Instructions for the task ->
In the material below, list every line carrying the string "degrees".

Recorded information ->
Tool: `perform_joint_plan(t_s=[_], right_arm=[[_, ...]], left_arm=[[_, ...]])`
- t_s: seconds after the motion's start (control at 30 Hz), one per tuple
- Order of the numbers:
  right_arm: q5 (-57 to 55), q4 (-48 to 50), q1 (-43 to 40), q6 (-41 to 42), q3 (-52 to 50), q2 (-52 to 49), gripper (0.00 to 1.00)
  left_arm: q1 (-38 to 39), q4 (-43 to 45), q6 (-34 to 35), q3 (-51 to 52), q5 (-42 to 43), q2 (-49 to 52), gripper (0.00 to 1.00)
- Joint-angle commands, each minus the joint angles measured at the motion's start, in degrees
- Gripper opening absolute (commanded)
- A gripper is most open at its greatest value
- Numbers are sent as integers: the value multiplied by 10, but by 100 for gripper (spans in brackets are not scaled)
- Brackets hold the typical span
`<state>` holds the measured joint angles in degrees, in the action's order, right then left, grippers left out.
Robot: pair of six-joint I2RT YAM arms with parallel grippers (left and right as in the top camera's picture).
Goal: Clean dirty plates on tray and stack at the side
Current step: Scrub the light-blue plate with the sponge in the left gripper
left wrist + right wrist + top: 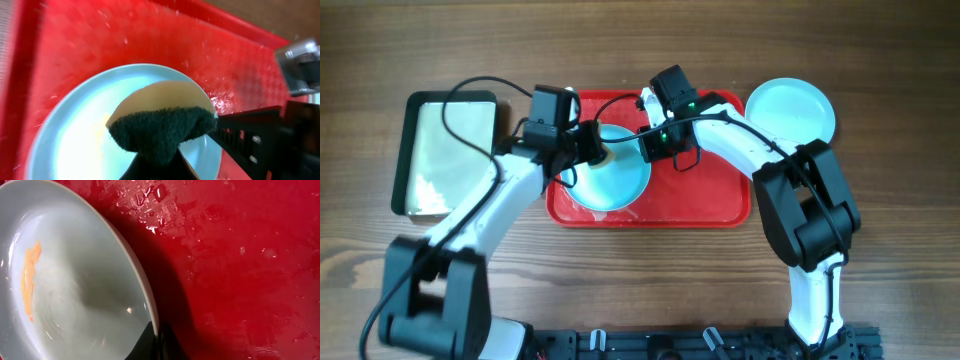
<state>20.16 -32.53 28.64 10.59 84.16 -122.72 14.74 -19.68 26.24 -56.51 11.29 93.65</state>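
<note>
A pale turquoise plate point(615, 185) lies on the red tray point(710, 200), tilted up at its right rim. My left gripper point(592, 148) is shut on a sponge point(603, 152) that rests on this plate; in the left wrist view the sponge point(160, 125) shows its dark green scouring face over the plate point(75, 140). My right gripper point(650, 140) is shut on the plate's rim point(150, 310), its fingers point(159, 342) pinching it. An orange smear point(30, 275) marks the plate's inside. A second pale turquoise plate point(790, 110) lies on the table to the right of the tray. No white plate shows.
A black-rimmed basin point(450, 155) with a pale inside stands left of the tray. The tray floor point(240, 255) is wet with droplets. The left arm's cable loops over the basin. The right arm point(270, 135) shows close beside the plate in the left wrist view.
</note>
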Motion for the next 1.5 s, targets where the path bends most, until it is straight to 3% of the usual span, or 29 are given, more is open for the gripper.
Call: perform_joint_plan(t_s=[0.0,0.1,0.17,0.33,0.47,0.57,0.63,0.73,0.93,1.13,1.3,1.47], right_arm=[[17,4,4,-12,7,-7,4],[17,8,4,0,7,-7,4],[17,12,4,1,7,-7,4],[17,15,4,3,7,-7,4],[17,18,4,14,7,-7,4],[17,20,4,14,7,-7,4],[17,22,4,15,7,-7,4],[17,26,4,15,7,-7,4],[17,25,4,15,7,-7,4],[17,23,4,15,7,-7,4],[17,23,4,16,7,-7,4],[17,25,4,16,7,-7,4]], left_arm=[[4,6,-3,0,26,66,4],[4,-15,-8,0,28,98,4],[4,-37,-60,0,9,102,7],[4,-132,-65,-1,-263,100,4],[4,-166,-63,-23,-336,73,4],[4,-155,-46,-32,-292,32,4],[4,-107,-43,-31,-141,17,4],[4,-44,-43,-31,13,40,4],[4,-13,-44,-31,32,127,4],[3,-42,-44,-31,-217,147,4],[4,-91,-44,-31,-479,138,4],[4,-113,-23,-31,-518,57,4]])
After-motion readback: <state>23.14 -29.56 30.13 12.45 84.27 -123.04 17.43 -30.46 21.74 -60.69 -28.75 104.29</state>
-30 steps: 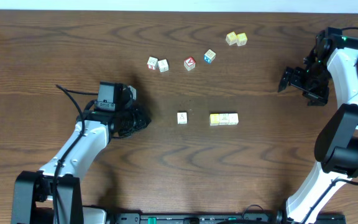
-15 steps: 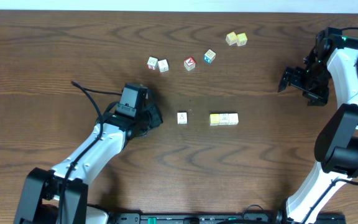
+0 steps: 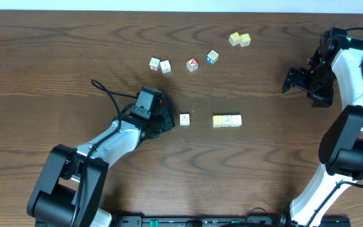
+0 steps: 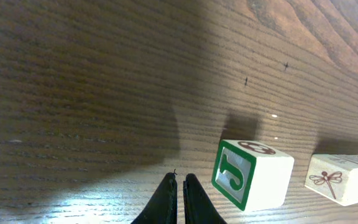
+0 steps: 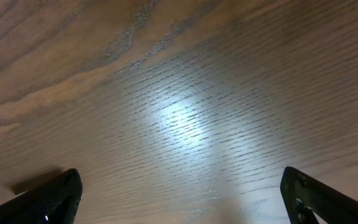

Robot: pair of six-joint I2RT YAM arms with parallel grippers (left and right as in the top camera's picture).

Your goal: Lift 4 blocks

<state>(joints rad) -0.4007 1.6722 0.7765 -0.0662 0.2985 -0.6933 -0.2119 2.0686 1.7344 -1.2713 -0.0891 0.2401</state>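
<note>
Left hand (image 4: 180,186), pinched closed on nothing, is hovering with one white-topped block (image 4: 250,174) just beside its fingertips; right hand (image 5: 180,198) is gaping wide.

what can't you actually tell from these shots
- Overhead: letters on the lone block and the row of three are too small to read.
- Overhead: tips of the left tool are hidden under its own body.
- Left wrist: the dragonfly block is cut off by the right edge.
- Right wrist: fingers of the right tool are cut by the bottom edge.
</note>
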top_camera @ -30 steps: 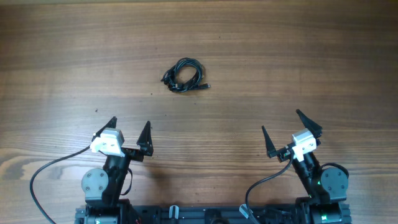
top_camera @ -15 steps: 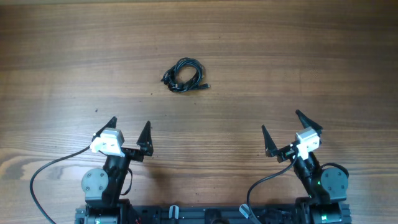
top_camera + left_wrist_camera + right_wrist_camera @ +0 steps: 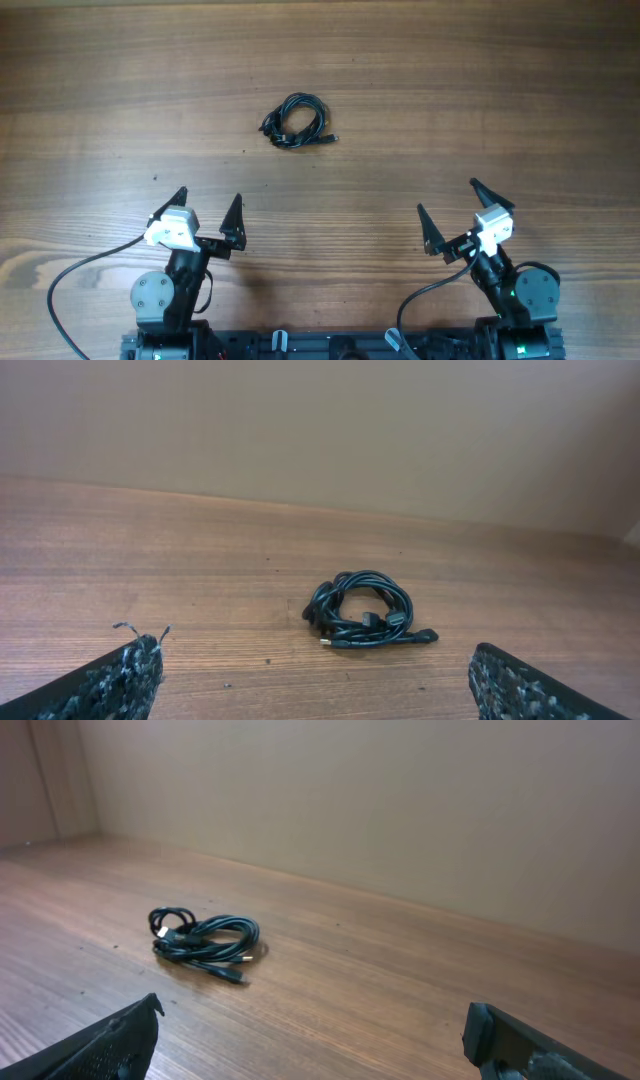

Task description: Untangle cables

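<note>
overhead / cables: thin black cords (image 3: 297,121) lay coiled in one small bundle on the bench (image 3: 470,80), toward the far edge, a little left of the middle; a small plug end stuck out on the bundle's right side.
overhead / left gripper: left gripper (image 3: 210,194) sat by the near edge, left part of the bench; fingers spread wide, nothing between them, well apart from the bundle.
overhead / right gripper: right gripper (image 3: 446,196) sat by the near edge, right part; fingers spread apart, empty, turned at a slant.
overhead / arm wires: a thicker black arm wire (image 3: 62,280) looped near the near-left corner; another curved by the right arm base.
left wrist / cables: bundle (image 3: 362,610) lay flat on the wood ahead, slightly right of centre, plug ends pointing to the near side; pale wall (image 3: 320,430) behind the far edge.
left wrist / fingers: two dark fingertips (image 3: 110,685) showed only at the lower corners, far apart, touching nothing.
right wrist / cables: bundle (image 3: 205,942) lay ahead and to the left, loops flattened, one plug tip on the near side.
right wrist / fingers: both fingertips (image 3: 515,1042) at the lower corners, wide apart, nothing held.
</note>
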`<action>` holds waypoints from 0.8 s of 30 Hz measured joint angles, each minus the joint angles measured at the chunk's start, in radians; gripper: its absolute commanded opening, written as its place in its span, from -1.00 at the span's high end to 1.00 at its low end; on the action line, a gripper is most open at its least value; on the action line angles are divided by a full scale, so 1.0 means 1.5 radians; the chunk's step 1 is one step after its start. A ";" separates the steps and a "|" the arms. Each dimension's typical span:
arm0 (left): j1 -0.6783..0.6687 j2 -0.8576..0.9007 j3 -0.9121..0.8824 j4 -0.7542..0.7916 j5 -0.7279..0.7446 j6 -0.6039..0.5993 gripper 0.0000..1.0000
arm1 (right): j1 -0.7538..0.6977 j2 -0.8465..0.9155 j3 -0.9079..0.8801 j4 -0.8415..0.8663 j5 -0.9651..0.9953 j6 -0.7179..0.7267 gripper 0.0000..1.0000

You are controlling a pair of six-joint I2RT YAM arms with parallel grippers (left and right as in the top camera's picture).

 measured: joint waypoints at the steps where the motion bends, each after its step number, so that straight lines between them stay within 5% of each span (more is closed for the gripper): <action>1: 0.000 0.000 0.000 0.002 0.000 0.000 -1.00 | 0.000 0.002 0.001 -0.003 -0.003 0.000 -0.99; 14: 0.000 0.023 0.083 -0.029 0.000 0.000 -1.00 | 0.000 0.040 0.057 -0.040 -0.012 0.013 -0.99; 24: 0.000 0.200 0.248 -0.076 0.000 0.000 -1.00 | 0.000 0.136 0.175 -0.100 -0.017 0.017 -1.00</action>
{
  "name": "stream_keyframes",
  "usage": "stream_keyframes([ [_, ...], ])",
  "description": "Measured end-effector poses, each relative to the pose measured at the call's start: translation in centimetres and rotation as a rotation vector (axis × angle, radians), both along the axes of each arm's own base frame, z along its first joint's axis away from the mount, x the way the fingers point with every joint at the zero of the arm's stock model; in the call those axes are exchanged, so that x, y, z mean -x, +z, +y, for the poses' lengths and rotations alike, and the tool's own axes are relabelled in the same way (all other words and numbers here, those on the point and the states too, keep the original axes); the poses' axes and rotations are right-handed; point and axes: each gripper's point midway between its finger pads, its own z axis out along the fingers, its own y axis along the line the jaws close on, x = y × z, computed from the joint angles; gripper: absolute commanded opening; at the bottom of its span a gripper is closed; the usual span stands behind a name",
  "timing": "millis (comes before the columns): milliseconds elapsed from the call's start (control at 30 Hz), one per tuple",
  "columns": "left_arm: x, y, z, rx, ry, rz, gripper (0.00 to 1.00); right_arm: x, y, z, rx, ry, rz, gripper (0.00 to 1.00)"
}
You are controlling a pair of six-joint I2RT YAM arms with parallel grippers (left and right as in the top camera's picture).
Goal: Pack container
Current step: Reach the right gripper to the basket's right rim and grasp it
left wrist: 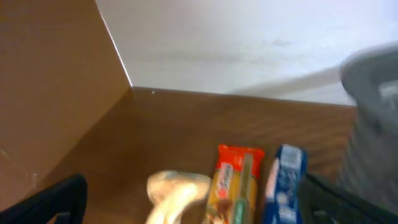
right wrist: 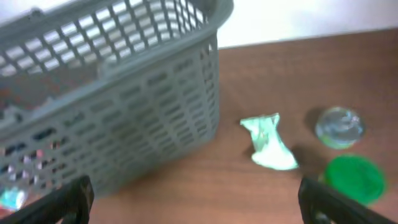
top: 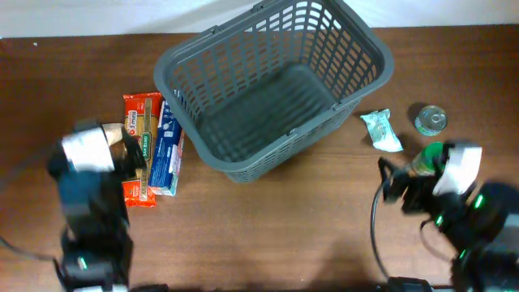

Final answer ->
- Joint-angle commands, each minus the joint angles measured at the motion's start, in degrees
`<state>` holds the measured joint angles in degrees, in the action's order, right then left, grippers left out.

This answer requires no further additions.